Task item:
Which lines of the data contain the string "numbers"? Copy every one of them.

-- Provided data follows --

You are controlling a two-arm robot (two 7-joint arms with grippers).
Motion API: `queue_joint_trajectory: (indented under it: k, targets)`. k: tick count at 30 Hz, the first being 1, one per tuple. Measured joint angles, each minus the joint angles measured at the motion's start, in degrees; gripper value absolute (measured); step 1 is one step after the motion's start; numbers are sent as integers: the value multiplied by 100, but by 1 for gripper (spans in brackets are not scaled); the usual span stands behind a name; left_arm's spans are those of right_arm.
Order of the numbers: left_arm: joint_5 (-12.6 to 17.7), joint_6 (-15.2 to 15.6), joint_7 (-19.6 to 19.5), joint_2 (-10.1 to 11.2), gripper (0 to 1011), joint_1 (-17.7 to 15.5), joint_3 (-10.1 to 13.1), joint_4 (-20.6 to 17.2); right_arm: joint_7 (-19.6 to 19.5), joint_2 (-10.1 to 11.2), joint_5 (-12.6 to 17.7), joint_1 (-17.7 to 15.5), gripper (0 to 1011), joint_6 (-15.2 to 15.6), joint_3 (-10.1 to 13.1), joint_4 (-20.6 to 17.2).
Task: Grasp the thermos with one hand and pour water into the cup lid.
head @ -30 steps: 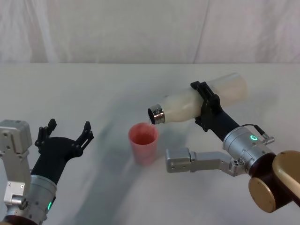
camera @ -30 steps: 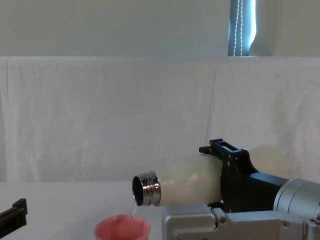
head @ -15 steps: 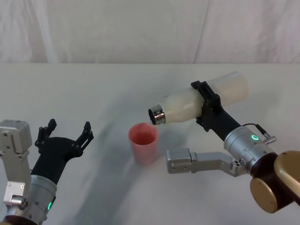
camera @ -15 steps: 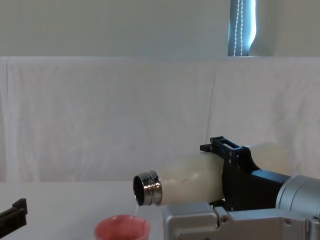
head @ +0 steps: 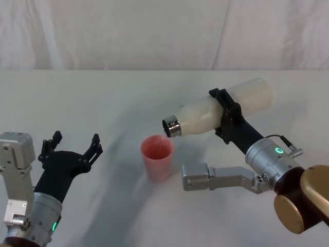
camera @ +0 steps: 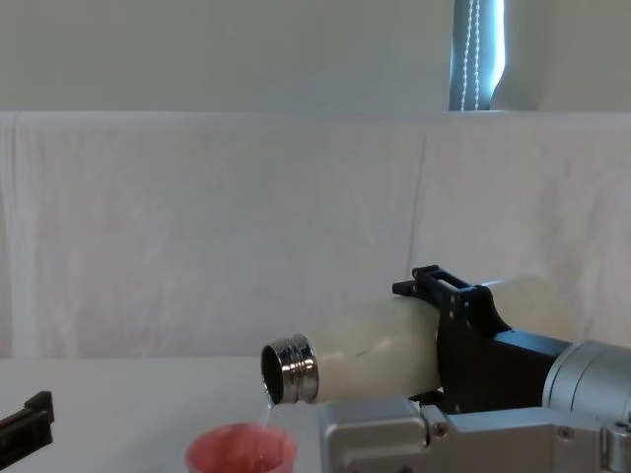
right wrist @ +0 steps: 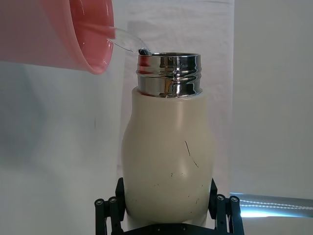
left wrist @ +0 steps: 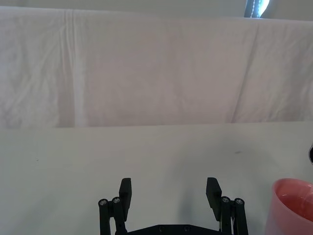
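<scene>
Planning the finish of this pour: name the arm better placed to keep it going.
Right. The right gripper is clamped on the tilted thermos, neck over the cup lid, water running. The left gripper sits open, off to the side.

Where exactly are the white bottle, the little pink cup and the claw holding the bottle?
thermos [head: 198, 116], head view, on its cream body near the shoulder.
cup lid [head: 157, 154], head view, on its pink side wall.
right end effector [head: 229, 117], head view, on the black clamp around the bottle.
</scene>
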Motion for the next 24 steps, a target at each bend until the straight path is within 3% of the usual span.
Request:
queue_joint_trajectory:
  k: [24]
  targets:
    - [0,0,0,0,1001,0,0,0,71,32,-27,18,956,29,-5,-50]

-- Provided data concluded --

Written response:
Motion API: `queue_joint_trajectory: (indented under it: k, targets)`. k: tick count at 30 Hz, the first being 1, one per tuple. Measured joint angles, each minus the joint angles measured at the motion's start, in degrees; gripper value absolute (measured); step 1 is one step after the motion's start; numbers are sent as integers: the value multiplied by 100, but by 1 for gripper (spans in brackets are not scaled); the usual span stands behind a name; left_arm's spans are those of right_arm.
Order of the numbers: left_arm: joint_5 (-12.6 to 17.7), joint_6 (-15.2 to 15.6), joint_7 (-19.6 to 19.5), joint_2 (-10.1 to 11.2), gripper (0 to 1011), joint_1 (-17.7 to 15.5), joint_3 (-10.1 to 13.1), joint_4 (-20.6 to 17.2); right_arm: joint_7 (-19.6 to 19.5), joint_2 (-10.1 to 11.2), joint_5 (-12.6 to 17.7), joint_1 (-17.7 to 15.5), gripper (0 to 1011), joint_6 (-15.2 to 15.6), joint_3 (-10.1 to 13.1), joint_4 (-20.6 to 17.2).

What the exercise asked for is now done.